Une ressortissante nigériane a été déférée devant le Procureur de la République de Kédougou pour des faits de traite de personnes et d’exploitation sexuelle. L’enquête révèle l’existence d’un réseau criminel structuré opérant entre plusieurs pays d’Afrique de l’Ouest.
La Division nationale de lutte contre le trafic de migrants et pratiques assimilées (DNLT) a porté un coup dur à la criminalité transfrontalière. L’Antenne régionale de Kédougou a déféré, le 2 février 2026, une ressortissante nigériane devant le Procureur de la République près le Tribunal de grande instance de Kédougou, selon des informations communiquées par la Police nationale.
L’opération a été déclenchée à la suite d’un renseignement opérationnel signalant l’arrivée, au village de Baytilaye (région de Kédougou), d’une jeune fille nigériane acheminée clandestinement à des fins d’exploitation sexuelle. Dépêchés sur place, les agents de la DNLT ont procédé à l’interpellation de la mise en cause à son domicile, où la victime était hébergée.
Entendue après notification de ses droits, la suspecte a livré des aveux accablants, mettant au jour un réseau criminel organisé s’étendant sur plusieurs pays, notamment le Nigeria, le Bénin, le Mali et le Sénégal. Elle a reconnu avoir « acquis » la jeune fille au Nigeria pour la somme de 200 000 FCFA auprès d’un complice.

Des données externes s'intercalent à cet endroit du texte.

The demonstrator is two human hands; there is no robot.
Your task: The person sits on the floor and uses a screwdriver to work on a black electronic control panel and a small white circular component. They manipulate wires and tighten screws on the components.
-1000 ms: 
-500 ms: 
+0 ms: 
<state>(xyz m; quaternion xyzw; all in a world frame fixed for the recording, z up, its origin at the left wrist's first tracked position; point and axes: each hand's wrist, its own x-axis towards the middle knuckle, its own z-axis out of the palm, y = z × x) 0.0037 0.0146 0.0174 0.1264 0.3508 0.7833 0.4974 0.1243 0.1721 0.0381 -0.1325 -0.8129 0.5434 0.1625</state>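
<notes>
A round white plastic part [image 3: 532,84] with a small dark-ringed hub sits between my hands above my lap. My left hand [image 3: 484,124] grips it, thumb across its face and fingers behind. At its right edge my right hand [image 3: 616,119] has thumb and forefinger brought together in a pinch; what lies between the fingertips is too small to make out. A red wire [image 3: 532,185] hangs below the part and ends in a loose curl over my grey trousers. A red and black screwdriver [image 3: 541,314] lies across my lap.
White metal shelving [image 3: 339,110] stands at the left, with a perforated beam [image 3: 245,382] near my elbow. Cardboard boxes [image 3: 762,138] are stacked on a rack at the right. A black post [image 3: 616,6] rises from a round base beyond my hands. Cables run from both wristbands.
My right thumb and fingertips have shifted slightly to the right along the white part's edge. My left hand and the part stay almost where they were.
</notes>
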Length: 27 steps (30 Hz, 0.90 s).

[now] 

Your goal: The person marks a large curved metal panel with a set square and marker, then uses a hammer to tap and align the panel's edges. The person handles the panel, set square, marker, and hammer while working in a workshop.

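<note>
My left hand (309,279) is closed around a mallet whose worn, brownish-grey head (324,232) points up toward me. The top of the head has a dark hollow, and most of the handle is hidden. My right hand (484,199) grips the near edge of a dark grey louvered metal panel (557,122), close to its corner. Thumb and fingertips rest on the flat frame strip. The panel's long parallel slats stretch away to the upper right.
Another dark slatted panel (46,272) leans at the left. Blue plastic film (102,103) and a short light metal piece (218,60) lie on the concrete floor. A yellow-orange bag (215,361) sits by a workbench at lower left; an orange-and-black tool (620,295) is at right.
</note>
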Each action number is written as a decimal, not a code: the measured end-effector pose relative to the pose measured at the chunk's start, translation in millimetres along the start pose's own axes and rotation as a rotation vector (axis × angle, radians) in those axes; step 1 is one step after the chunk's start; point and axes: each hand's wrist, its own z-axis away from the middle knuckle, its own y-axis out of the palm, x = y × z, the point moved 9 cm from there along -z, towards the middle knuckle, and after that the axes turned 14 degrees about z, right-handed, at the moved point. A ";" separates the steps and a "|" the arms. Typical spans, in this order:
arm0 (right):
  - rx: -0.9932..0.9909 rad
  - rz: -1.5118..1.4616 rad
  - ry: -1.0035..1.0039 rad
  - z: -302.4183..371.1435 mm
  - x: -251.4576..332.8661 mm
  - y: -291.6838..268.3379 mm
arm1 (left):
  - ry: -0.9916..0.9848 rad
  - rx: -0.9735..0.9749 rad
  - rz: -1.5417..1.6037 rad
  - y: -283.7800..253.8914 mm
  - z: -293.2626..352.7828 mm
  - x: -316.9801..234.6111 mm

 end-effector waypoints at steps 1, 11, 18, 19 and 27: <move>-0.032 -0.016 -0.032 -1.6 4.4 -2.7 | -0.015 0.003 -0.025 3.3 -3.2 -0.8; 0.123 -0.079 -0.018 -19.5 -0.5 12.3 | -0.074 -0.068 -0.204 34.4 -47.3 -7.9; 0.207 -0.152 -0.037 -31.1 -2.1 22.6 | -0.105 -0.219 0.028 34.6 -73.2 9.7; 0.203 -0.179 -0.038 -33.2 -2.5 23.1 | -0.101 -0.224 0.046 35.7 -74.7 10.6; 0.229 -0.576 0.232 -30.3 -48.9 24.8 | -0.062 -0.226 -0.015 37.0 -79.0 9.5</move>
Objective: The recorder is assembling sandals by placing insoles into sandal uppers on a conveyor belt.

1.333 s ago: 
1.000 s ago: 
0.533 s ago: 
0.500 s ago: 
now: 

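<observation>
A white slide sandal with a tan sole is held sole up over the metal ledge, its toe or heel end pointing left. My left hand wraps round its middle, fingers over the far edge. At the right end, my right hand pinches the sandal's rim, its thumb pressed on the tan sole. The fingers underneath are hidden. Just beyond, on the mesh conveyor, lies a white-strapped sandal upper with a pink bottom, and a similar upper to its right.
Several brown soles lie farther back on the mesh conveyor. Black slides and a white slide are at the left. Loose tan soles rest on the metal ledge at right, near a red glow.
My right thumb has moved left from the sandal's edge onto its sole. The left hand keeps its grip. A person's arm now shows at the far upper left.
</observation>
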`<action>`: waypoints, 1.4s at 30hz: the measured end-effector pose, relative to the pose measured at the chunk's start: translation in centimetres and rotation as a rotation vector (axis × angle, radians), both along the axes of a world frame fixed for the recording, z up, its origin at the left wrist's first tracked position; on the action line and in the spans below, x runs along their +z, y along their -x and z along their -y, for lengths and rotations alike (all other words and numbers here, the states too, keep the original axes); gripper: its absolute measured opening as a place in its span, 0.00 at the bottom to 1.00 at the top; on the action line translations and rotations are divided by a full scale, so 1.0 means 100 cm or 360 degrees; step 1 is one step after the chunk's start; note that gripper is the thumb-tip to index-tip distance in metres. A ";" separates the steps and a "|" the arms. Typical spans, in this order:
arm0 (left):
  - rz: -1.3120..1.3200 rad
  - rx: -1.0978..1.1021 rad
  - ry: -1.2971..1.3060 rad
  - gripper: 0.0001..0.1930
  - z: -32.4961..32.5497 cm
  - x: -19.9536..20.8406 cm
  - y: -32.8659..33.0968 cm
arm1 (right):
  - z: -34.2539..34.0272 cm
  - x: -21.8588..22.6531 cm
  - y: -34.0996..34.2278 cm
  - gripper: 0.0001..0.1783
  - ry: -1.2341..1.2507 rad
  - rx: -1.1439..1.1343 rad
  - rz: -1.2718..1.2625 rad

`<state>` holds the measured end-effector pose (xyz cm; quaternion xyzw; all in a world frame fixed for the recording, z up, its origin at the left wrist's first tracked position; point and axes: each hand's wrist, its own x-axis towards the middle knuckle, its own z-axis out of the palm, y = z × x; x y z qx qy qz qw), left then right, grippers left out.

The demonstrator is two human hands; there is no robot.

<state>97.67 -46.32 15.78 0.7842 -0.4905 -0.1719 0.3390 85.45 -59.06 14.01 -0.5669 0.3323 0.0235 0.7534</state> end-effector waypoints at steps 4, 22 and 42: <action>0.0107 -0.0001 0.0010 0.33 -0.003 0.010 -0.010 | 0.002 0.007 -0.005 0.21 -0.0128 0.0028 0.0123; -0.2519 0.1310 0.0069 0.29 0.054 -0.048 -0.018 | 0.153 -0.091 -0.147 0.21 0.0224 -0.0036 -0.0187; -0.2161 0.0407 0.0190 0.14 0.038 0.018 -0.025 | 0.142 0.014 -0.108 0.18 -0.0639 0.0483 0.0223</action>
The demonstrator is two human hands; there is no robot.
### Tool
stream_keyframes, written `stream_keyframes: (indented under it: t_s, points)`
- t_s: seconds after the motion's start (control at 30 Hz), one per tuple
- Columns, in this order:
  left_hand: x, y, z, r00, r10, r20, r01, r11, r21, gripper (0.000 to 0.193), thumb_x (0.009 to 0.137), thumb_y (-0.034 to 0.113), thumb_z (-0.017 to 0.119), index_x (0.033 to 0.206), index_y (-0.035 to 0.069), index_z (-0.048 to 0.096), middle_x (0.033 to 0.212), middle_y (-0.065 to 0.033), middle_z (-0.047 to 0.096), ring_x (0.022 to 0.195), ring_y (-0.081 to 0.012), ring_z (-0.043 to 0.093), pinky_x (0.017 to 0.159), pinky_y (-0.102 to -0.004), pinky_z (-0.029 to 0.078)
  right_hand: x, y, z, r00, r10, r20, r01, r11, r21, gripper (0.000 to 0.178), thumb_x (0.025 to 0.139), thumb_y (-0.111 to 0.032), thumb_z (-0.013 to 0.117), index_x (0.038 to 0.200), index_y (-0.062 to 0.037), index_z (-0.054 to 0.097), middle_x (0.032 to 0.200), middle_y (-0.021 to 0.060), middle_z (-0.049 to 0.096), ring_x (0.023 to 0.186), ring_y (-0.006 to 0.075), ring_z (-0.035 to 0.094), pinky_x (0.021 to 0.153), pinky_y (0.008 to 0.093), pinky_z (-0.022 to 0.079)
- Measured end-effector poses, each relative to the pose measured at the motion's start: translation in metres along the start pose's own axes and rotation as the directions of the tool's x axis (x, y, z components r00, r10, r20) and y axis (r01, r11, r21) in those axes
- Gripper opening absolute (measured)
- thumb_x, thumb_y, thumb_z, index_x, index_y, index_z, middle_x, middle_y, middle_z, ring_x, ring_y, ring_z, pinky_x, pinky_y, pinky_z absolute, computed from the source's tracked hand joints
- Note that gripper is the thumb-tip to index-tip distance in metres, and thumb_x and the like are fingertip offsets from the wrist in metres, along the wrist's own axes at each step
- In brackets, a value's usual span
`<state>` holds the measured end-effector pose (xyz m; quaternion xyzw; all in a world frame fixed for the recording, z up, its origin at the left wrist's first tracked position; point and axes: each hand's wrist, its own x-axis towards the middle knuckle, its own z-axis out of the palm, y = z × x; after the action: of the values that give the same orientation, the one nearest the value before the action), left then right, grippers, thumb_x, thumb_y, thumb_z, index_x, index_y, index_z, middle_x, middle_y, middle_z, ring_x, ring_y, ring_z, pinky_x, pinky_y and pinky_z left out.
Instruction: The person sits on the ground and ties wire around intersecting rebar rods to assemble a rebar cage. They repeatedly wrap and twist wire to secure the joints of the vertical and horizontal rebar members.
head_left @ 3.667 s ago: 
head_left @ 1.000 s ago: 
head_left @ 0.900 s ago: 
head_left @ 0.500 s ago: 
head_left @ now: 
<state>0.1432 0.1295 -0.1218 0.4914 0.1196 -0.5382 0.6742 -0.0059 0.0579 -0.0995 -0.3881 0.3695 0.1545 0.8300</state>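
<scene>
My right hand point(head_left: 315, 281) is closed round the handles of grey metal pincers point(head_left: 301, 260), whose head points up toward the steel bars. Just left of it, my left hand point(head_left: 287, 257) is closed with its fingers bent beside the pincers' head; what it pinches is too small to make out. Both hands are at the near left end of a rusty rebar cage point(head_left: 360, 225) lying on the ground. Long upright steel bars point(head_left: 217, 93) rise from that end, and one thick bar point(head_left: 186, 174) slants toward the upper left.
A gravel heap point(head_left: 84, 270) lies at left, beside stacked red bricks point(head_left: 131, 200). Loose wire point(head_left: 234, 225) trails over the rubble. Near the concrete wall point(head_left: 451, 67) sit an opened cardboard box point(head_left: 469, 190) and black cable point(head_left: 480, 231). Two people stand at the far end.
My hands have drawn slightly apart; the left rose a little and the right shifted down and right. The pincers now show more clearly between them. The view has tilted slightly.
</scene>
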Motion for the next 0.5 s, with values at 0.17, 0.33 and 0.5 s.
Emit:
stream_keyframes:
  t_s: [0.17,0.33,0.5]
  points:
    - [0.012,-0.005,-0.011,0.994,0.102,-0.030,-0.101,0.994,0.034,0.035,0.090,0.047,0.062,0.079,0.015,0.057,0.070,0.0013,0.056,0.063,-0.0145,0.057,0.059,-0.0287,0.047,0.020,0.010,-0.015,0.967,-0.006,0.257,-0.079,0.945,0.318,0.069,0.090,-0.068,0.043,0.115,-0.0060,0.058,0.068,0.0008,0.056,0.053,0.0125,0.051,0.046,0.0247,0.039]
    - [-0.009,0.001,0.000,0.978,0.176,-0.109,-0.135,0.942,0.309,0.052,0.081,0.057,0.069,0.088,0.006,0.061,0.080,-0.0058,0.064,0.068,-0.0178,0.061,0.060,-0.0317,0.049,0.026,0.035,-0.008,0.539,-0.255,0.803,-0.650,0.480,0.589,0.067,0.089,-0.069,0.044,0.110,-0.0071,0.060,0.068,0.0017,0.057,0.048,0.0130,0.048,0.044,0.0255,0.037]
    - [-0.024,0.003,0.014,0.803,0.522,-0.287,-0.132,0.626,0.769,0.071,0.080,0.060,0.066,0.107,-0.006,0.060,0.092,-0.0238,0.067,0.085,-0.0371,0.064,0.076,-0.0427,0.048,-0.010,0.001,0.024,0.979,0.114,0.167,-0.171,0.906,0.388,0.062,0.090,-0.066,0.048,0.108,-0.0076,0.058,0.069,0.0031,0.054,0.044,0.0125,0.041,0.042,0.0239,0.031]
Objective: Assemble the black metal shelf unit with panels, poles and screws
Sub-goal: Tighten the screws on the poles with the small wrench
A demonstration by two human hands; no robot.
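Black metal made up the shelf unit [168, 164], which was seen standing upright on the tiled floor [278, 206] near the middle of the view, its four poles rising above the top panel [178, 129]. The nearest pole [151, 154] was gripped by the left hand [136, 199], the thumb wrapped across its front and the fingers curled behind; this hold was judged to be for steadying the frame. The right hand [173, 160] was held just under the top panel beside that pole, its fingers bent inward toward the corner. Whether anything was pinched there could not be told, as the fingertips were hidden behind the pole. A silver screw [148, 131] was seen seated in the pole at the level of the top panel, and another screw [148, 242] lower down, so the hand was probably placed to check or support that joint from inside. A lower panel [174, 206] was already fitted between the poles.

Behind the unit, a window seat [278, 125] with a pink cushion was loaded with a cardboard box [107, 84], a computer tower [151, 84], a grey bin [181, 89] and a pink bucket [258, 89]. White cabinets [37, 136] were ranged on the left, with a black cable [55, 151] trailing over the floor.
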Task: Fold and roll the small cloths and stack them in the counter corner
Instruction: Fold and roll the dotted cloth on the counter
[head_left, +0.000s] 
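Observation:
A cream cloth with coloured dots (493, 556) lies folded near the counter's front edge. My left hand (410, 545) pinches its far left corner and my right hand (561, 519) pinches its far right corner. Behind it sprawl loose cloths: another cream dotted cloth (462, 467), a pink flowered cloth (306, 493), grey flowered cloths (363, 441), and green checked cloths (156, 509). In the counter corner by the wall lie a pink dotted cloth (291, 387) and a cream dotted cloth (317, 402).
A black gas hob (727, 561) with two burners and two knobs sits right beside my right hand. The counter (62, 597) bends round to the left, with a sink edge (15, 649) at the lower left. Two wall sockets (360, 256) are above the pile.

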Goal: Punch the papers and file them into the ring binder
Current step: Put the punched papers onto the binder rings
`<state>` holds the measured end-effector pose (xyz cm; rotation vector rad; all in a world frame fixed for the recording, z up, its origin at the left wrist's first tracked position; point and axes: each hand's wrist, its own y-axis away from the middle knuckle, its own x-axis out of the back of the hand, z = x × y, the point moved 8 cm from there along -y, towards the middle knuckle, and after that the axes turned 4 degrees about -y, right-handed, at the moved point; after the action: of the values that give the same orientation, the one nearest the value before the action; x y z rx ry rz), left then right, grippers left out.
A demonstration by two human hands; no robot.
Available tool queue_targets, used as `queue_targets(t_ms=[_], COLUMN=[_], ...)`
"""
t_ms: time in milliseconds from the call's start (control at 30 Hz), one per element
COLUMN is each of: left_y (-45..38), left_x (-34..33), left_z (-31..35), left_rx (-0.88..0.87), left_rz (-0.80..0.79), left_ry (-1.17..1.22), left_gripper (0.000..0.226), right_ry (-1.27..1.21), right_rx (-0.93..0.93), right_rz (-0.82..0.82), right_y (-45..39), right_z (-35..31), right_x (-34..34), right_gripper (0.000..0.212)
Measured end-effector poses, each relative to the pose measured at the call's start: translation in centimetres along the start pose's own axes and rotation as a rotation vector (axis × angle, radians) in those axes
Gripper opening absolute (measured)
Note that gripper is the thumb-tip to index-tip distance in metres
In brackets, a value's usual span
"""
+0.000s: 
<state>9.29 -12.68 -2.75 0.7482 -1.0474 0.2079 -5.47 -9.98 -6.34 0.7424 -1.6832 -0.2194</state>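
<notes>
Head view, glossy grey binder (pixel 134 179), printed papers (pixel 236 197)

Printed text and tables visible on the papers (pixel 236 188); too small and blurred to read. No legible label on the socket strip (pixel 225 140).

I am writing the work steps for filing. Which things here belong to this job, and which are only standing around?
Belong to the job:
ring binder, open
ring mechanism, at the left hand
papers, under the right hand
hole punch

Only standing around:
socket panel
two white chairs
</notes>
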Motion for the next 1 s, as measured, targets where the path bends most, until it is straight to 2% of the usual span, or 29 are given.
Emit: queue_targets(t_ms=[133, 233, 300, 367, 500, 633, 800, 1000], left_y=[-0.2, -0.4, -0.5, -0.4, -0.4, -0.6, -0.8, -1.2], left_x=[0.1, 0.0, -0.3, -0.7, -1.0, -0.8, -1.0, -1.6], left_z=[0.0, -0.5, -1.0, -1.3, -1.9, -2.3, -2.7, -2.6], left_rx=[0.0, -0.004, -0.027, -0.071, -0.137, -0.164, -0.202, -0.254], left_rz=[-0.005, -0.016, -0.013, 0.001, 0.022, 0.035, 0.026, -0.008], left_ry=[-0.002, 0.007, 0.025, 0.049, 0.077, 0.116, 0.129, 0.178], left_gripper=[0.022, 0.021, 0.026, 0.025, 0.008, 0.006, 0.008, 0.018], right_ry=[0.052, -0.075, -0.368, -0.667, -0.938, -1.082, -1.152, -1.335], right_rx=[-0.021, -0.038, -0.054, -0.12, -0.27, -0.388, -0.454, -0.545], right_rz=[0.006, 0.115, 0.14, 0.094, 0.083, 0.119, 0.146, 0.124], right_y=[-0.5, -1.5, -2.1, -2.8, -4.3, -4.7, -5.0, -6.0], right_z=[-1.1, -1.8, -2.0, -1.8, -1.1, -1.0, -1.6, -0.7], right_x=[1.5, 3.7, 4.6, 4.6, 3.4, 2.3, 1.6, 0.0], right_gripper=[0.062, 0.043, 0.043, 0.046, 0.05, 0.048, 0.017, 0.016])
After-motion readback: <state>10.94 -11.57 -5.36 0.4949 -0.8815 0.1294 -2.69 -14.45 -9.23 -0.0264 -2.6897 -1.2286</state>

Avec l’appui de collaborateurs basés à Cotonou et au Mali, la mise en cause a facilité l’établissement de faux documents, dont une carte d’identité nigériane et un carnet de vaccination, afin de permettre à la victime de franchir les frontières sans éveiller les soupçons. Le trajet a été sécurisé par des relais au Mali avant l’arrivée finale à Kédougou.
La victime, entendue par les enquêteurs, a confirmé l’ensemble des faits. Elle a déclaré être contrainte à une prostitution quotidienne et soumise à une dette de 500 000 FCFA, correspondant aux prétendus « frais de voyage ». L’intégralité de ses revenus était confisquée par sa logeuse jusqu’au remboursement total de cette somme, une situation assimilable à un état de servitude pour dette.
À travers cette opération, la Police nationale réaffirme son engagement dans la lutte contre la traite des personnes et appelle la population à signaler toute information utile en appelant gratuitement le 800 00 17 00.